Print the data exactly, leaving nothing out.

THE DATA Block Start

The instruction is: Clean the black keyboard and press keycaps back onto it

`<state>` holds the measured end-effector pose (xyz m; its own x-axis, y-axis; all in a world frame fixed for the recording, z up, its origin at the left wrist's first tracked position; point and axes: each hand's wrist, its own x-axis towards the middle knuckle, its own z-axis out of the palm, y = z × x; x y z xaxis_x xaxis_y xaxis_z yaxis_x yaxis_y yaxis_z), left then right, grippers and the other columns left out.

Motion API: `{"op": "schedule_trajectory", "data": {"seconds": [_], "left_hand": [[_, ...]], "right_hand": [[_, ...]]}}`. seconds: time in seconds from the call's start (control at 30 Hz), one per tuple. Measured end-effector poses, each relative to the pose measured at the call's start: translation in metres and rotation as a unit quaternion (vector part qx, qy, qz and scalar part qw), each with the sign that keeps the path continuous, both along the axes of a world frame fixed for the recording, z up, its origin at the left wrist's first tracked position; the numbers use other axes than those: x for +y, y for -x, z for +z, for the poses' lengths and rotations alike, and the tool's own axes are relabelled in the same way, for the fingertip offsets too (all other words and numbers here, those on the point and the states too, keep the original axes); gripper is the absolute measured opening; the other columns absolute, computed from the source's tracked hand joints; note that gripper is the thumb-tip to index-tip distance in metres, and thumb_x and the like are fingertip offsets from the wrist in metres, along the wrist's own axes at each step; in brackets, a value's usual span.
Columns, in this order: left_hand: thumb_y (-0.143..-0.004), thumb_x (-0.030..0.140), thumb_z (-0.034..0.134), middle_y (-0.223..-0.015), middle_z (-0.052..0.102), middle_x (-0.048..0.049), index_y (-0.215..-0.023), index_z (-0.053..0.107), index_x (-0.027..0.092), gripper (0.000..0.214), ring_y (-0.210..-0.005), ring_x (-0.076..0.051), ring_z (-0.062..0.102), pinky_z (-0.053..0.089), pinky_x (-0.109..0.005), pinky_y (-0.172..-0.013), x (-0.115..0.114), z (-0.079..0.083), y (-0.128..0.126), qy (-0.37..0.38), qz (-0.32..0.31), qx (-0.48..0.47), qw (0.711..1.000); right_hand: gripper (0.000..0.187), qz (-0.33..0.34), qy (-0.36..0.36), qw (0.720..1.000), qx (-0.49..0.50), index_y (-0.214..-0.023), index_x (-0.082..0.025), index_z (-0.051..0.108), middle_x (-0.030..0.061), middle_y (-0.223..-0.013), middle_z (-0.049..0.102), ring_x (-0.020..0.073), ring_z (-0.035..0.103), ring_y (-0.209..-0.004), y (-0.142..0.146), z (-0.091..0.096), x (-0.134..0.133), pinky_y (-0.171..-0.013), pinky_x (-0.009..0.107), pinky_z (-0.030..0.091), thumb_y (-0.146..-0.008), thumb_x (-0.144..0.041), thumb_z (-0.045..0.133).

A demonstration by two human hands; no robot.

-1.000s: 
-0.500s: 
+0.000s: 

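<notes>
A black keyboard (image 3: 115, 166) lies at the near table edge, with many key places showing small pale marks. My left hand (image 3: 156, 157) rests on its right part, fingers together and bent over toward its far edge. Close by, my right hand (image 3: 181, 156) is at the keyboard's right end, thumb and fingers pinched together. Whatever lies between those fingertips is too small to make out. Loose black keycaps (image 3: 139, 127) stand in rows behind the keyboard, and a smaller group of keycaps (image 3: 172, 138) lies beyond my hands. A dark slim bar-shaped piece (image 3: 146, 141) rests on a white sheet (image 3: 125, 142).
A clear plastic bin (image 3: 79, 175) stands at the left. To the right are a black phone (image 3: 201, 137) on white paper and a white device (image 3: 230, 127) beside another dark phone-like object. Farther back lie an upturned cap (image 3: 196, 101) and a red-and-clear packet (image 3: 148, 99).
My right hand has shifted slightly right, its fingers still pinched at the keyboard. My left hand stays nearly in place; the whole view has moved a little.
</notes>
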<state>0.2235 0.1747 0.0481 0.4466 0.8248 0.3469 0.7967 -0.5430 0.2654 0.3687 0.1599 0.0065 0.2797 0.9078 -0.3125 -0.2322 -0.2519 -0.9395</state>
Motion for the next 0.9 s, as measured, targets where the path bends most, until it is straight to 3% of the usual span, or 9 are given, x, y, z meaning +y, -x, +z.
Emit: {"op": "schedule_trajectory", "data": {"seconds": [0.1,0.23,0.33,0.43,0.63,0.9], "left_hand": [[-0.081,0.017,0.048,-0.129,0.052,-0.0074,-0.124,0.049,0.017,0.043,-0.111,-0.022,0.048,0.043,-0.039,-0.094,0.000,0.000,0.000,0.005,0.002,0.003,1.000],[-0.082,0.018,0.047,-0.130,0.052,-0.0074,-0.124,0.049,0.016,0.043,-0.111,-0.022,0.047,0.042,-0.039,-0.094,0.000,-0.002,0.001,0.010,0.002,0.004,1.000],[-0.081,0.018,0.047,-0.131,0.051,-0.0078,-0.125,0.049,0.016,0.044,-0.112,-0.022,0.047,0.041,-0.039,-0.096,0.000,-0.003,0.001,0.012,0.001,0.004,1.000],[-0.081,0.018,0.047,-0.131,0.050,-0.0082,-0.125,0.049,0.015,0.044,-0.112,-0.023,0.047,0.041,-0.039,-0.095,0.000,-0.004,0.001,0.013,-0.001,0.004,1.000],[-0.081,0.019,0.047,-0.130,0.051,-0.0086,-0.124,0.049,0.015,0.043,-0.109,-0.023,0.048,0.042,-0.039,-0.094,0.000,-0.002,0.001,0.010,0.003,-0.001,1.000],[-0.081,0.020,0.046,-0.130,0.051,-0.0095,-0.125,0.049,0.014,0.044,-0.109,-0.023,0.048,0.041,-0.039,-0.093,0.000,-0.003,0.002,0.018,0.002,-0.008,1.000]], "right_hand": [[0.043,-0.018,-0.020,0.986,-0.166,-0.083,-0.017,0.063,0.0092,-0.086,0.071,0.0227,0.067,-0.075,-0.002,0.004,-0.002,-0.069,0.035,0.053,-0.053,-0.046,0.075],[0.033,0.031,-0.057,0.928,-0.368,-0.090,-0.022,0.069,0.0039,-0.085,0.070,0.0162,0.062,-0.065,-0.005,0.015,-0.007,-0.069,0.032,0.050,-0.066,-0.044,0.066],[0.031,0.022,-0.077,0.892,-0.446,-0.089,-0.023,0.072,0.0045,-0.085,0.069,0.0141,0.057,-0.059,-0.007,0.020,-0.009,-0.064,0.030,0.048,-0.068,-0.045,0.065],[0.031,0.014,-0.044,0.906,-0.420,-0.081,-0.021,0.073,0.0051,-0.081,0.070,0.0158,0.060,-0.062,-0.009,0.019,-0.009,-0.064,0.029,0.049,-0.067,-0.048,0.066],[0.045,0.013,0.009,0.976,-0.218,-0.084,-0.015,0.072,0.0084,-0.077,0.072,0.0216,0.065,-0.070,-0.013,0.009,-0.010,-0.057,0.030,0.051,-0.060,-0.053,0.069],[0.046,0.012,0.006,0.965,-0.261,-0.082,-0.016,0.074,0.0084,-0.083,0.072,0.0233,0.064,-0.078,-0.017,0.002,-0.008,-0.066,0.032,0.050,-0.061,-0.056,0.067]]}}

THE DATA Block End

[ANSWER FOR THIS EXERCISE]
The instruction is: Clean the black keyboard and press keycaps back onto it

`<state>` holds the measured end-effector pose (xyz m; its own x-axis, y-axis; all in a world frame fixed for the recording, z up, its origin at the left wrist's first tracked position; point and axes: each hand's wrist, its own x-axis towards the middle knuckle, its own z-axis out of the palm, y = z × x; x y z xaxis_x xaxis_y xaxis_z yaxis_x yaxis_y yaxis_z), left then right, grippers and the other columns left out.

Motion API: `{"op": "schedule_trajectory", "data": {"seconds": [_], "left_hand": [[_, ...]], "right_hand": [[_, ...]]}}`. seconds: time in seconds from the call's start (control at 30 Hz), one per tuple. Measured end-effector poses, each relative to the pose measured at the call's start: translation in metres and rotation as a unit quaternion (vector part qx, qy, qz and scalar part qw), each with the sign that keeps the path continuous, both along the axes of a world frame fixed for the recording, z up, its origin at the left wrist's first tracked position; the numbers use other axes than those: x for +y, y for -x, z for +z, for the poses' lengths and rotations alike, and the tool's own axes are relabelled in the same way, for the fingertip offsets too (all other words and numbers here, those on the point and the states too, keep the original axes); gripper is the absolute measured opening; the other columns absolute, computed from the source's tracked hand joints; note that gripper is the thumb-tip to index-tip distance in metres, and thumb_x and the like are fingertip offsets from the wrist in metres, along the wrist's own axes at each step; in brackets, a value's usual span.
Columns, in this order: left_hand: thumb_y (-0.143..-0.004), thumb_x (-0.030..0.140), thumb_z (-0.034..0.134), middle_y (-0.223..-0.015), middle_z (-0.052..0.102), middle_x (-0.048..0.049), index_y (-0.215..-0.023), index_z (-0.053..0.107), index_x (-0.027..0.092), gripper (0.000..0.214), ring_y (-0.210..-0.005), ring_x (-0.076..0.051), ring_z (-0.062..0.102), pinky_z (-0.053..0.089), pinky_x (-0.109..0.005), pinky_y (-0.172..-0.013), x (-0.115..0.114), z (-0.079..0.083), y (-0.128..0.126), qy (-0.37..0.38), qz (-0.32..0.31), qx (-0.48..0.47), qw (0.711..1.000); right_hand: gripper (0.000..0.187), qz (-0.33..0.34), qy (-0.36..0.36), qw (0.720..1.000), qx (-0.49..0.50), index_y (-0.214..-0.023), index_x (-0.082..0.025), index_z (-0.051..0.108), middle_x (-0.030..0.061), middle_y (-0.223..-0.013), middle_z (-0.049..0.102), ring_x (-0.020..0.073), ring_z (-0.035..0.103), ring_y (-0.209..-0.004), y (-0.142..0.146), z (-0.091..0.096), x (-0.134..0.133), pinky_y (-0.171..-0.013), pinky_x (-0.009..0.107), pinky_z (-0.030..0.091), thumb_y (-0.146..-0.008), thumb_x (-0.144..0.041), thumb_z (-0.045..0.133).

A demonstration by two human hands; no robot.

-1.000s: 
-0.500s: 
+0.000s: 

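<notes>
A black keyboard (image 3: 115, 166) lies at the near table edge, with many key places showing small pale marks. My left hand (image 3: 156, 157) rests on its right part, fingers together and bent over toward its far edge. Close by, my right hand (image 3: 181, 156) is at the keyboard's right end, thumb and fingers pinched together. Whatever lies between those fingertips is too small to make out. Loose black keycaps (image 3: 139, 127) stand in rows behind the keyboard, and a smaller group of keycaps (image 3: 172, 138) lies beyond my hands. A dark slim bar-shaped piece (image 3: 146, 141) rests on a white sheet (image 3: 125, 142).
A clear plastic bin (image 3: 79, 175) stands at the left. To the right are a black phone (image 3: 201, 137) on white paper and a white device (image 3: 230, 127) beside another dark phone-like object. Farther back lie an upturned cap (image 3: 196, 101) and a red-and-clear packet (image 3: 148, 99).
My right hand has shifted slightly right, its fingers still pinched at the keyboard. My left hand stays nearly in place; the whole view has moved a little.
</notes>
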<state>0.2235 0.1747 0.0481 0.4466 0.8248 0.3469 0.7967 -0.5430 0.2654 0.3687 0.1599 0.0065 0.2797 0.9078 -0.3125 -0.2322 -0.2519 -0.9395</state>
Motion for the next 0.9 s, as measured, targets where the path bends most, until it is straight to 3% of the usual span, or 9 are given, x, y, z meaning +y, -x, +z.
Emit: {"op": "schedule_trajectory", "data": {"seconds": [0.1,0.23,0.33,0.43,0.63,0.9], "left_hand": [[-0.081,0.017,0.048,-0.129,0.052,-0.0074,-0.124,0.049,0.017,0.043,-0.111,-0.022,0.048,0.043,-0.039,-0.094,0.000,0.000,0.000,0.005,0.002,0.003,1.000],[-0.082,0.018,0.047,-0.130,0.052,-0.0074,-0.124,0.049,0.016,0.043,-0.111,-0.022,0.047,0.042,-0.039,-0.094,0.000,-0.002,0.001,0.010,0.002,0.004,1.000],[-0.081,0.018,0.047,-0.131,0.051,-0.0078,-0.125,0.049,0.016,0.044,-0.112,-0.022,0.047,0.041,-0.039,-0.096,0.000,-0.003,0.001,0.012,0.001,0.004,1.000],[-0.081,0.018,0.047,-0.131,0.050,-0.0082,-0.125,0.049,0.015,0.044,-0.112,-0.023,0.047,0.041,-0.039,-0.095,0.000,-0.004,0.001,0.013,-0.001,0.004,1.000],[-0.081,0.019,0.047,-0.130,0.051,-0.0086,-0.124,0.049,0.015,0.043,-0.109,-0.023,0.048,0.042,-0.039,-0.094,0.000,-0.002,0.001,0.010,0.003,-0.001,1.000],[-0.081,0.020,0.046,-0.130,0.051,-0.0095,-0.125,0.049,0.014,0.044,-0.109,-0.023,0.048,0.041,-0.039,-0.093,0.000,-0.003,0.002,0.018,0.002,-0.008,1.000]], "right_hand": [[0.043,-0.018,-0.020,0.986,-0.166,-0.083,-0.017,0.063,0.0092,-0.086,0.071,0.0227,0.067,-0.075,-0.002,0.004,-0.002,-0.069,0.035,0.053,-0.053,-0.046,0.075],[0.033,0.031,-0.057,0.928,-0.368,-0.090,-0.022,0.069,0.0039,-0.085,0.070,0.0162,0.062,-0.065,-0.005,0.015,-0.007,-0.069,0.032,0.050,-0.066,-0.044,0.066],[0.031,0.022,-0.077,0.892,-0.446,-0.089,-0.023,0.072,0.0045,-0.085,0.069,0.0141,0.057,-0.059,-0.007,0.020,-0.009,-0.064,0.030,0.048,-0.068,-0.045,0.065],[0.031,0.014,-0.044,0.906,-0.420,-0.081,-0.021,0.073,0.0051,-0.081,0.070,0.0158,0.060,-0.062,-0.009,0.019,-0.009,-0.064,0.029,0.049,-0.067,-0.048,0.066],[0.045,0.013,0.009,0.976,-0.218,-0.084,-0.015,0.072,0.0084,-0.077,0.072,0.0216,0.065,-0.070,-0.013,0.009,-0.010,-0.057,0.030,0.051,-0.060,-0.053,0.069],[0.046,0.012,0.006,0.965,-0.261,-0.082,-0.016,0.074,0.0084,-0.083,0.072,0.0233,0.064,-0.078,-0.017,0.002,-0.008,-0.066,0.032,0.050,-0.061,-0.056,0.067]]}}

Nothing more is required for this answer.